TASK DESCRIPTION: Reproduce the data in full, exactly as given, leaving images out.

DATASET CONTENT:
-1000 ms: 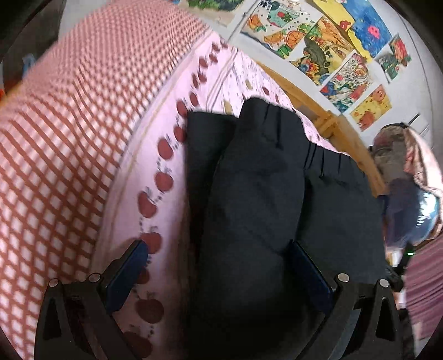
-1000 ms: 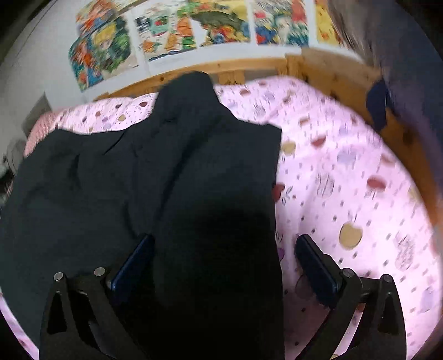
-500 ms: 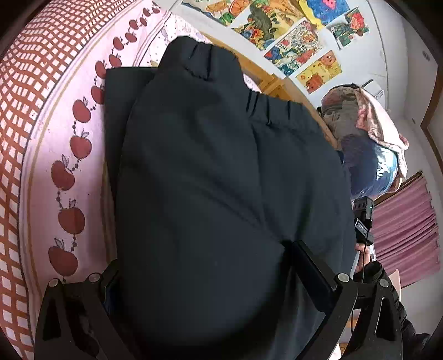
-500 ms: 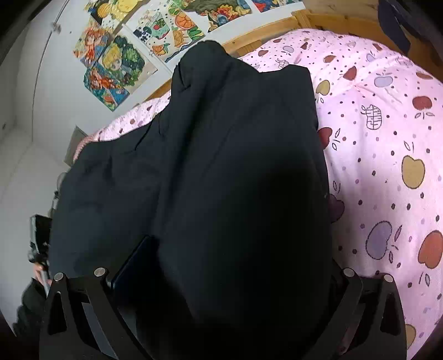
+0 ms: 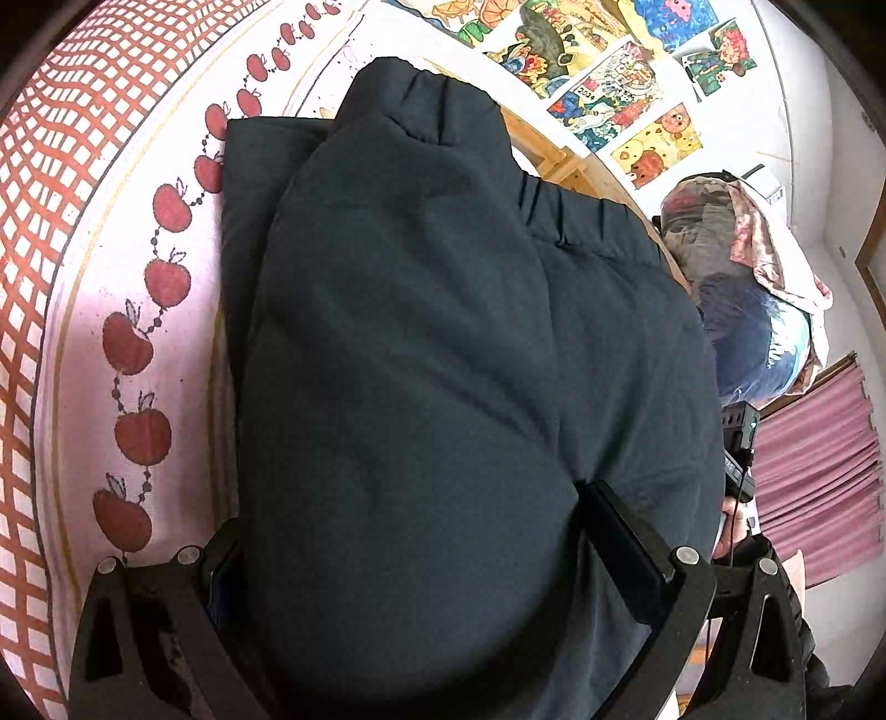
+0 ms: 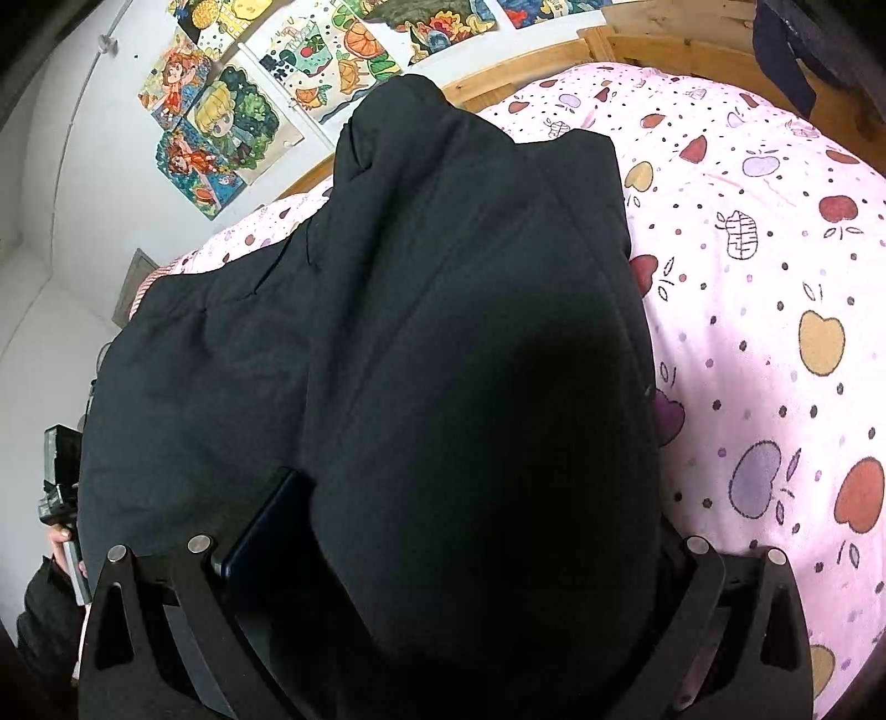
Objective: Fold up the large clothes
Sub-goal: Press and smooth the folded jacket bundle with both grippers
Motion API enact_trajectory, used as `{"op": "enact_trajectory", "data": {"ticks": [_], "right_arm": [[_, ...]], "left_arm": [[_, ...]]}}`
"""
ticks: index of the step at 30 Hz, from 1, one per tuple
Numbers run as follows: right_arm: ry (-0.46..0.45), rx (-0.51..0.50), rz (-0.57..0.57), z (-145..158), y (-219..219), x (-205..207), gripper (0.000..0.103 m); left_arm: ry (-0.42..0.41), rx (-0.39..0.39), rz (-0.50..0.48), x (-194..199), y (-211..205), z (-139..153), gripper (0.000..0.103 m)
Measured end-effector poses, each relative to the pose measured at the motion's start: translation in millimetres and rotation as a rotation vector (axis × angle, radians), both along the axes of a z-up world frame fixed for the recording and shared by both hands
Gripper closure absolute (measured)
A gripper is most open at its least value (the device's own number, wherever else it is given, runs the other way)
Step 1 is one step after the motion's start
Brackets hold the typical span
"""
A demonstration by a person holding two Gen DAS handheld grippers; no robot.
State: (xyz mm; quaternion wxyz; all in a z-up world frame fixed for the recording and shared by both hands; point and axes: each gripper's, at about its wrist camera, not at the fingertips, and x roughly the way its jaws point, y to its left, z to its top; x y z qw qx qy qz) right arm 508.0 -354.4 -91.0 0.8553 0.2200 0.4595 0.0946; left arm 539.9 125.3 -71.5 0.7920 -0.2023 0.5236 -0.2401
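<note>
one wall drawing [image 5: 603,105] seems to read "2024" — nothing else legible.

Dark navy trousers [image 5: 421,343], apple-print pink bedsheet [image 6: 775,288]

Bed w/ pink apple-print sheet [image 6: 775,288], wooden frame [image 6: 653,33] at 12 o'clock; white wall w/ drawings [image 6: 221,122]; pink curtain [image 5: 819,459] at 3.
</note>
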Motion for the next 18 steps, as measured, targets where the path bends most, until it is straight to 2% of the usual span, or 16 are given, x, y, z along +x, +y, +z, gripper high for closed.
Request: {"op": "enact_trajectory", "data": {"ticks": [8, 11, 14, 16, 17, 18], "right_arm": [[0.032, -0.027, -0.07, 5.6, 14.7, -5.8, 0.001], [0.013, -0.057, -0.102, 9.0, 20.5, -11.3, 0.006], [-0.015, -0.094, -0.128, 16.2, 29.6, -19.1, 0.024], [-0.022, -0.106, -0.132, 21.3, 31.9, -26.0, 0.041], [-0.022, -0.109, -0.135, 24.7, 33.2, -28.1, 0.045], [-0.021, -0.113, -0.14, 28.3, 33.7, -29.9, 0.054]], "left_arm": [[0.014, 0.065, 0.07, -4.2, -6.5, 4.8, 0.001], [0.007, 0.077, 0.088, -7.6, -7.9, 6.8, 0.011], [0.003, 0.095, 0.119, -11.4, -8.6, 12.5, 0.026], [0.001, 0.103, 0.138, -12.7, -11.2, 17.8, 0.036], [-0.003, 0.109, 0.144, -13.9, -12.9, 20.3, 0.042], [-0.009, 0.115, 0.147, -15.1, -13.7, 22.8, 0.048]]}}
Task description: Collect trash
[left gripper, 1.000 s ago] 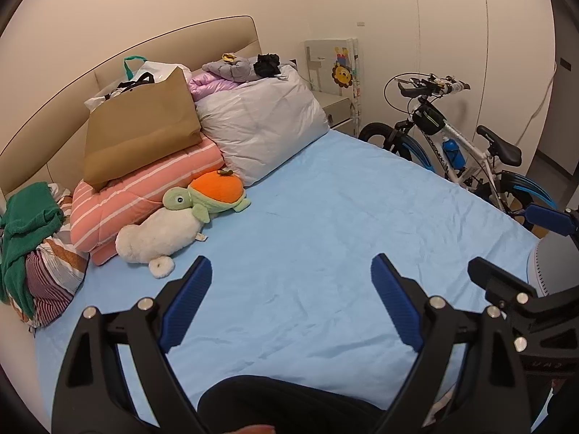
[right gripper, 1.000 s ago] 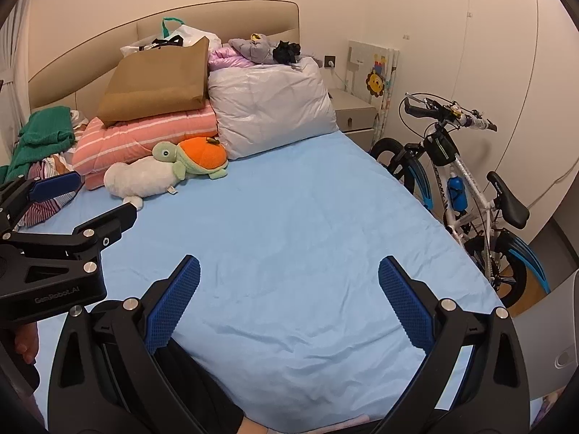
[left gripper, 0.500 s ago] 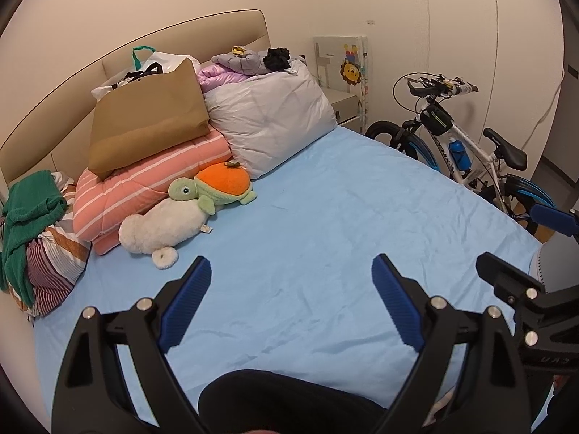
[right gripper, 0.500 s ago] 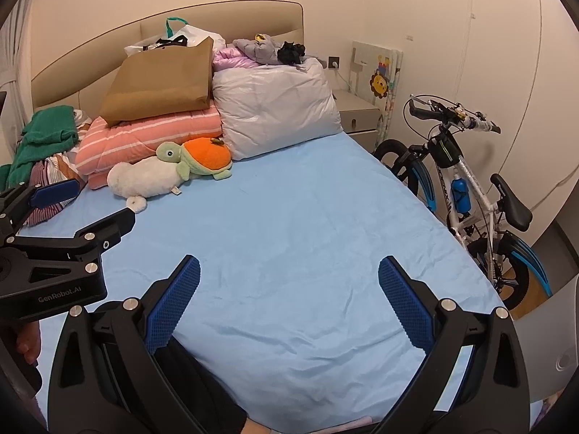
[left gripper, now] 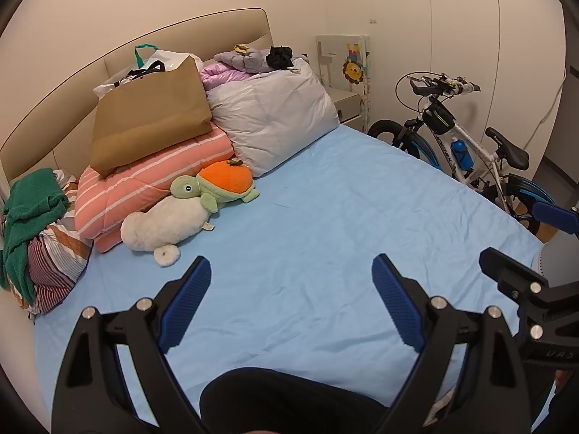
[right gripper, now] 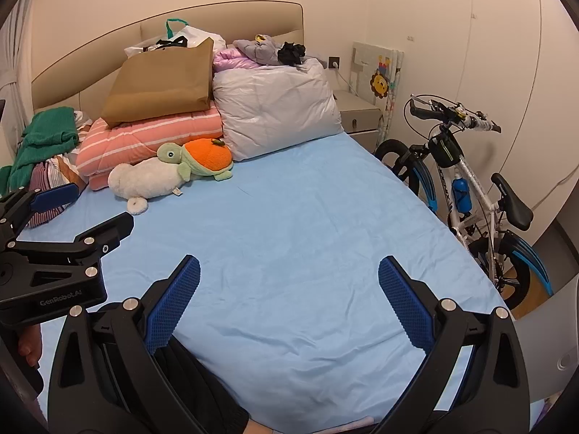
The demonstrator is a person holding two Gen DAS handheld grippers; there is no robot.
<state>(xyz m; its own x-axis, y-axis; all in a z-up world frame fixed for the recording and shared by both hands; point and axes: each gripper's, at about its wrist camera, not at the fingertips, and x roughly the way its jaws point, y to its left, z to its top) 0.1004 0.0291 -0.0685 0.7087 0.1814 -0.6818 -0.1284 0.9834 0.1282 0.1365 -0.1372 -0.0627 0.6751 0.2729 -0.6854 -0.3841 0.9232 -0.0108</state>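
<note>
Both grippers were held above the near end of the bed with the pale blue fitted sheet [left gripper: 325,217], pointing toward the beige padded headboard [left gripper: 173,39].

Left to right, from the left wrist view:

1. A crumpled green knitted garment [left gripper: 30,209] lay at 9 o'clock on striped laundry.
2. A brown paper shopping bag [left gripper: 152,119] rested at 11 o'clock on a folded pink-and-white striped quilt [left gripper: 144,184].
3. A white plush toy [left gripper: 163,228] and a green plush turtle with an orange shell [left gripper: 220,184] lay touching, just in front of the quilt.
4. A grey pillow [left gripper: 278,108] stood at 12 o'clock.
5. A white-framed bicycle with blue mudguards [left gripper: 466,148] stood at 2 o'clock beside the bed.

The left gripper [left gripper: 291,303] was spread wide and held nothing. The right gripper [right gripper: 289,303] was likewise spread wide and held nothing.

No item identifiable as trash could be made out on the sheet.
</note>
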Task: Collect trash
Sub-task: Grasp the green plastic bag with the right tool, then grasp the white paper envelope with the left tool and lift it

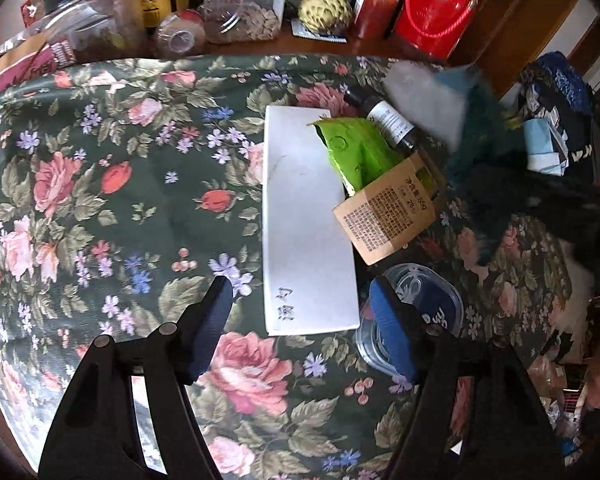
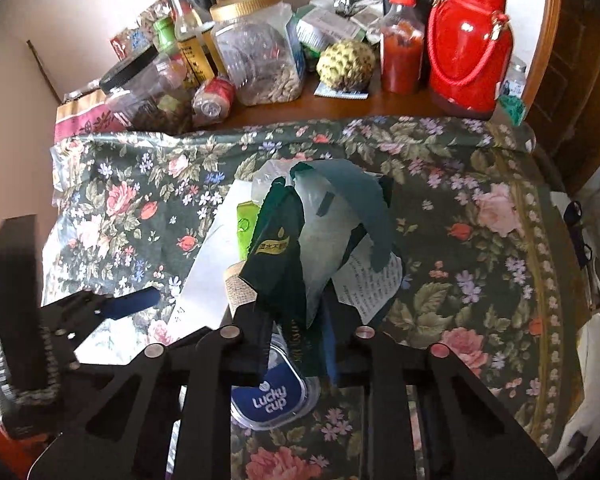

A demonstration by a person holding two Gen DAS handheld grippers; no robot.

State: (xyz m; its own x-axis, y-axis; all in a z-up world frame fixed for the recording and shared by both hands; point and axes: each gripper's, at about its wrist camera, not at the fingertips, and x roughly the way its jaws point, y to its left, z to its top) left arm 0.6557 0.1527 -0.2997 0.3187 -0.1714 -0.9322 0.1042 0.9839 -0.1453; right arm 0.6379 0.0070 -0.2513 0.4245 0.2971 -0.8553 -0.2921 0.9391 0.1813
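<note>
The right claw [image 2: 296, 344] is clamped on a dark green wrapper [image 2: 284, 248] at frame centre, lifted above the floral table [image 2: 480, 240], while the left claw [image 1: 304, 320] hangs apart and empty — a thin pinch, so the wrapper could slip free.

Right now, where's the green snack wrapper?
In the left wrist view the green snack wrapper lies right of centre on the white envelope, between the dark bottle and the brown paper packet, ahead of the open left gripper.
</note>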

TASK OUTPUT:
-1000 ms: 
-1000 ms: 
-500 ms: 
-500 ms: 
+0 ms: 
+0 ms: 
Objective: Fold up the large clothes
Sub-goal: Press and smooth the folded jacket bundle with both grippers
Motion API enact_trajectory, used as `{"op": "enact_trajectory", "data": {"ticks": [_], "right_arm": [[_, ...]], "left_arm": [[_, ...]]}}`
"""
ticks: index of the step at 30 Hz, from 1, one per tuple
Numbers run as follows: right_arm: ry (-0.46..0.45), rx (-0.51..0.50), rz (-0.57..0.57), z (-145..158), y (-219..219), x (-205..207), gripper (0.000..0.103 m); left_arm: ry (-0.42..0.41), rx (-0.39..0.39), rz (-0.50..0.48), x (-194..199), y (-211..205), z (-139..153), gripper (0.000..0.103 m)
Measured end-effector poses, each relative to the pose measured at the motion's start: translation in millimetres and rotation as a rotation vector (axis × angle, radians), both along the axes of a z-up world frame fixed for the recording and shared by both hands
Gripper closure absolute (measured)
A gripper is most open at its least value (the device's own number, wherever else it is given, runs the other way)
Step 1 is one step after the motion's start
Brackets hold the typical span
"""
A demonstration by a person holding two Gen DAS handheld grippers; no robot.
State: (xyz mm; quaternion wxyz; all in a z-up world frame fixed for the recording and shared by both hands; point and axes: each gripper's, at about its wrist camera, not at the fingertips, and x roughly the way its jaws point, y to its left, z to its top; x y z qw qx qy qz) right arm 508.0 -354.4 -91.0 0.8553 0.2200 0.4595 0.0946; left arm 539.9 125.3 -71.5 0.7920 -0.2023 0.5236 -0.2401
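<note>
one wall drawing [image 5: 603,105] seems to read "2024" — nothing else legible.

Dark navy trousers [image 5: 421,343], apple-print pink bedsheet [image 6: 775,288]

Bed w/ pink apple-print sheet [image 6: 775,288], wooden frame [image 6: 653,33] at 12 o'clock; white wall w/ drawings [image 6: 221,122]; pink curtain [image 5: 819,459] at 3.
</note>
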Motion for the next 18 steps, as measured, targets where the path bends most, until it is straight to 2% of the usual span, or 16 are given, x, y, z along +x, +y, +z, gripper high for closed.
Request: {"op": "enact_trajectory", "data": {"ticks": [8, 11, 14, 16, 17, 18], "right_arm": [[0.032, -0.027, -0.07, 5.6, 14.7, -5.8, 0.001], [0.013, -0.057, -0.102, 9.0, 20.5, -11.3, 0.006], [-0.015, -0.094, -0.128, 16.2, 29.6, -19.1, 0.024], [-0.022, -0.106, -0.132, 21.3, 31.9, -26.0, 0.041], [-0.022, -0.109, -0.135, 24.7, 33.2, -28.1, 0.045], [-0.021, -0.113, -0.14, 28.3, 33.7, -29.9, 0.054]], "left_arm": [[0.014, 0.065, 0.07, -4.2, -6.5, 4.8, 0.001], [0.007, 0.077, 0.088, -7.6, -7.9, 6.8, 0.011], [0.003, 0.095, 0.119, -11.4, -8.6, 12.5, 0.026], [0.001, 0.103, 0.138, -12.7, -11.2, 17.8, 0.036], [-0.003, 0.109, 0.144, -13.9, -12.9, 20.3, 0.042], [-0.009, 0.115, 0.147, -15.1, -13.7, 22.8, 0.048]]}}
Task description: Collect trash
[left gripper, 1.000 s ago] 
[right gripper, 1.000 s ago] 
[left gripper, 0.500 s ago] 
[right gripper, 0.500 s ago] 
[left gripper, now] 
[right gripper, now] 
The demonstrator is a person holding two Gen DAS handheld grippers; there is no robot.
<state>(xyz m; its own x-axis, y-axis; all in a z-up world frame fixed for the recording and shared by both hands; point and axes: each gripper's, at about its wrist camera, not at the fingertips, and x roughly the way its jaws point, y to its left, z to its top) 0.1004 0.0291 -0.0685 0.7087 0.1814 -0.6818 -0.1284 0.9834 0.1282 0.1365 -0.1372 -0.0627 0.6751 0.2729 -0.6854 -0.3841 0.9232 -0.0108</state>
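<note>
Both grippers were held above the near end of the bed with the pale blue fitted sheet [left gripper: 325,217], pointing toward the beige padded headboard [left gripper: 173,39].

Left to right, from the left wrist view:

1. A crumpled green knitted garment [left gripper: 30,209] lay at 9 o'clock on striped laundry.
2. A brown paper shopping bag [left gripper: 152,119] rested at 11 o'clock on a folded pink-and-white striped quilt [left gripper: 144,184].
3. A white plush toy [left gripper: 163,228] and a green plush turtle with an orange shell [left gripper: 220,184] lay touching, just in front of the quilt.
4. A grey pillow [left gripper: 278,108] stood at 12 o'clock.
5. A white-framed bicycle with blue mudguards [left gripper: 466,148] stood at 2 o'clock beside the bed.

The left gripper [left gripper: 291,303] was spread wide and held nothing. The right gripper [right gripper: 289,303] was likewise spread wide and held nothing.

No item identifiable as trash could be made out on the sheet.
</note>
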Task: Collect trash
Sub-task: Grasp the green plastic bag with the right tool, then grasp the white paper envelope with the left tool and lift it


A demonstration by a person holding two Gen DAS handheld grippers; no robot.

State: (xyz m; its own x-axis, y-axis; all in a z-up world frame fixed for the recording and shared by both hands; point and axes: each gripper's, at about its wrist camera, not at the fingertips, and x roughly the way its jaws point, y to its left, z to its top) left arm 0.6557 0.1527 -0.2997 0.3187 -0.1714 -0.9322 0.1042 0.9839 -0.1453; right arm 0.6379 0.0070 -0.2513 0.4245 0.2971 -0.8553 -0.2921 0.9391 0.1813
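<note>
The right claw [image 2: 296, 344] is clamped on a dark green wrapper [image 2: 284, 248] at frame centre, lifted above the floral table [image 2: 480, 240], while the left claw [image 1: 304, 320] hangs apart and empty — a thin pinch, so the wrapper could slip free.

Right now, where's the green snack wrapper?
In the left wrist view the green snack wrapper lies right of centre on the white envelope, between the dark bottle and the brown paper packet, ahead of the open left gripper.
</note>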

Now the output is complete.